### Dataset excerpts
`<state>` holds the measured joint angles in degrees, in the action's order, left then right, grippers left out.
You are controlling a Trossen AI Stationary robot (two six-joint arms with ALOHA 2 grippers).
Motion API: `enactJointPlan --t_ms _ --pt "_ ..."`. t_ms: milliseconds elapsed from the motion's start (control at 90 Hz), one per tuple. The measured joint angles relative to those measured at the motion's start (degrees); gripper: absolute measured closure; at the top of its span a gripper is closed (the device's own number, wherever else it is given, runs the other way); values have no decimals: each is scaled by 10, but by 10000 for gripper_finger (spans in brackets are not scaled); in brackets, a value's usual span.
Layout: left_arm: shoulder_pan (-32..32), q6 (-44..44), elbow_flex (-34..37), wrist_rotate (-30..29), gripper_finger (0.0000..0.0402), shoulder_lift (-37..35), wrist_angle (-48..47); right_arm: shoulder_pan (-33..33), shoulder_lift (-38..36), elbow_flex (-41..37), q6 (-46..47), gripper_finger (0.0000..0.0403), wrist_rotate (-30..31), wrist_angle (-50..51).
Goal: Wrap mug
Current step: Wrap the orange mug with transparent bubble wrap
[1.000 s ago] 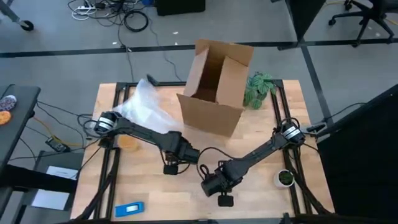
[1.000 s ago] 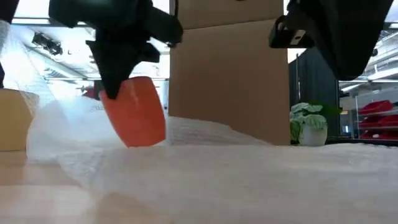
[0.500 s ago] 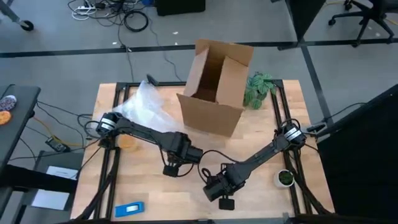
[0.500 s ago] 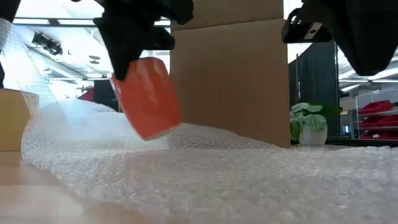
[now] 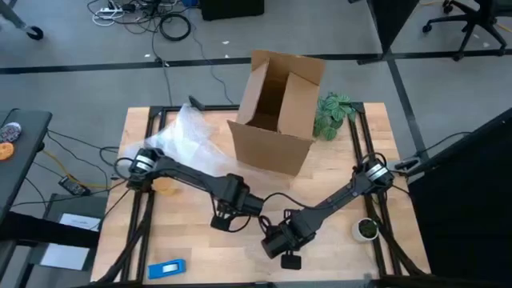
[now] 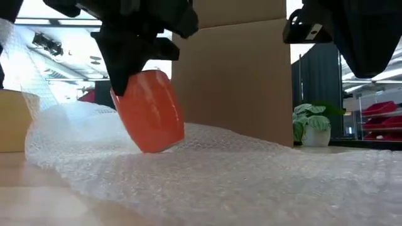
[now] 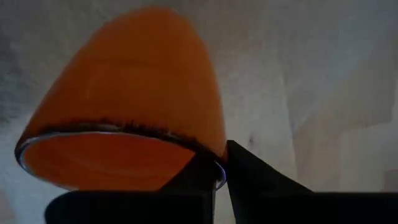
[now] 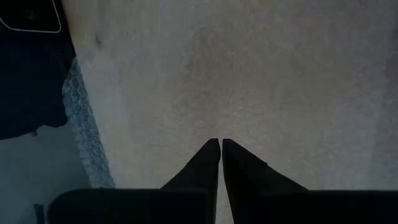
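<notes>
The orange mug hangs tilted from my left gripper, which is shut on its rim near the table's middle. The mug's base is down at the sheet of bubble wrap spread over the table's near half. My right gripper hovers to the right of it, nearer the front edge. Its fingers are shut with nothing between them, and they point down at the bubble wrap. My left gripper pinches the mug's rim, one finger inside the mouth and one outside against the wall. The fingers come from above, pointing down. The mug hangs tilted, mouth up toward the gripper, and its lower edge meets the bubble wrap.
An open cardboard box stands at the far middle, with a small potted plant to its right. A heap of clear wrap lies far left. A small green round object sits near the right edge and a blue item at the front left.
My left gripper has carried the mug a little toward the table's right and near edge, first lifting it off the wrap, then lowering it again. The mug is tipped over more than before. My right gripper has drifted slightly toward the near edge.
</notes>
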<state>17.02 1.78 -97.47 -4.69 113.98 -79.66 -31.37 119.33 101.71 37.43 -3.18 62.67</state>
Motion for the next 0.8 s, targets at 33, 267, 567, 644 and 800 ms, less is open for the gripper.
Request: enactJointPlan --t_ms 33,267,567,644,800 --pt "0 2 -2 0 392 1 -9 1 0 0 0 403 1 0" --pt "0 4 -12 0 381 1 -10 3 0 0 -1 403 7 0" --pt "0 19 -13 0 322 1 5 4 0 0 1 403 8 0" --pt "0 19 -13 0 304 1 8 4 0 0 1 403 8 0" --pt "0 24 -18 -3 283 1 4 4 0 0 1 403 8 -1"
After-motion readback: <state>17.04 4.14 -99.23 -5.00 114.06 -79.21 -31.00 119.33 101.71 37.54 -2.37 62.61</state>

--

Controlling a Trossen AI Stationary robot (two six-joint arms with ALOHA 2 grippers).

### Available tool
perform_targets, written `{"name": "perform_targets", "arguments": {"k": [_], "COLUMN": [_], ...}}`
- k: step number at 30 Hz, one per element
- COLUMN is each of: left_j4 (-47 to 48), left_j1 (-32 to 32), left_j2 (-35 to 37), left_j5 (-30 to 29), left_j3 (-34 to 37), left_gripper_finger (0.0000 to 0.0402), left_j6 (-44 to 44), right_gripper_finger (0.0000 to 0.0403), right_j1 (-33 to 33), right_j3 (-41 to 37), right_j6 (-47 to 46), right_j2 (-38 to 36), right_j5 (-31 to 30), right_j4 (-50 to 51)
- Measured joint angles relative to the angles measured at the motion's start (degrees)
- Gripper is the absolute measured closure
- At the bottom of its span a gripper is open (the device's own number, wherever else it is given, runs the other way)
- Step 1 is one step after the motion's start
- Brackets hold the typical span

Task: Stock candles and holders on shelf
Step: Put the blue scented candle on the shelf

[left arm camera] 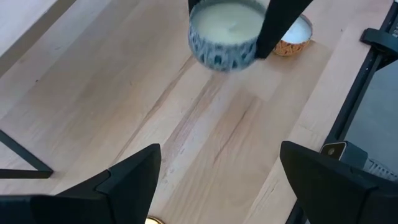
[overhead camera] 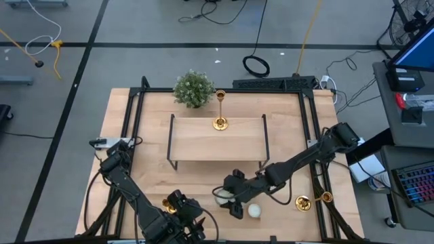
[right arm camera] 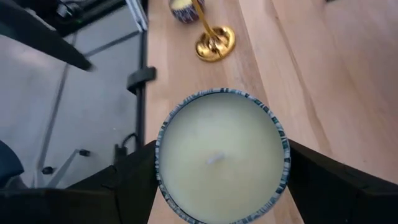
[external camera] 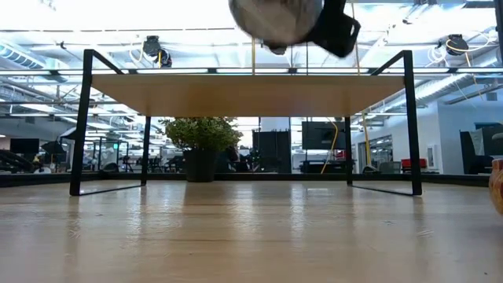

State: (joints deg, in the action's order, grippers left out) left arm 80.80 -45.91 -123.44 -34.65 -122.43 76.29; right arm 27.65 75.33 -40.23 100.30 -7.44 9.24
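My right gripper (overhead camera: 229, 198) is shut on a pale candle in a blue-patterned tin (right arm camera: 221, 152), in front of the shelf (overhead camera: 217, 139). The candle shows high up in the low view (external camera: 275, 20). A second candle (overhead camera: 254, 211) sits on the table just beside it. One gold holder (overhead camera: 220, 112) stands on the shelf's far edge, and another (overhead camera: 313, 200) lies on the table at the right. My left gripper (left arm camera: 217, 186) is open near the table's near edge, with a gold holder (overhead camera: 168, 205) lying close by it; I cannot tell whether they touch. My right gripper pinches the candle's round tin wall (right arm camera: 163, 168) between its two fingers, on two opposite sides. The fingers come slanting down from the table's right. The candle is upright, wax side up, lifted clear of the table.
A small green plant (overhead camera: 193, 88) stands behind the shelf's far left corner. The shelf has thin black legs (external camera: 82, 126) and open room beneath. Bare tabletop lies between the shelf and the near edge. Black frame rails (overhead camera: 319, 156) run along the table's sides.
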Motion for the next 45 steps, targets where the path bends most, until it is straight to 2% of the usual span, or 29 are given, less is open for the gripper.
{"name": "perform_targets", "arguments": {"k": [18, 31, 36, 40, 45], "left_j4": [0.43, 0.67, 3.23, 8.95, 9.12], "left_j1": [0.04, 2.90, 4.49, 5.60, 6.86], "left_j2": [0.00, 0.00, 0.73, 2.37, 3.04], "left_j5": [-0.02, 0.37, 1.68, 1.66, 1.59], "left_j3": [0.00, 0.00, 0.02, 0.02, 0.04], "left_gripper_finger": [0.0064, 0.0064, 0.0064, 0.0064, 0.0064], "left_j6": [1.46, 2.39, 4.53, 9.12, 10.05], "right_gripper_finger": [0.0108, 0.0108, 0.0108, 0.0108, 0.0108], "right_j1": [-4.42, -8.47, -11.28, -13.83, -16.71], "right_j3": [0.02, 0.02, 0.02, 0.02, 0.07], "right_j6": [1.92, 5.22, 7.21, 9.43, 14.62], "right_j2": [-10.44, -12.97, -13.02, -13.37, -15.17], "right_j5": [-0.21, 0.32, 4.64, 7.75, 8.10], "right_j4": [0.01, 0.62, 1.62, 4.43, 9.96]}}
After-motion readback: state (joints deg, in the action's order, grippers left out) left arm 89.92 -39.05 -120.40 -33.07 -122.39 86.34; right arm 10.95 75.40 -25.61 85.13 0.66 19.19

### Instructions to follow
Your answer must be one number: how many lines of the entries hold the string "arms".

### Result
2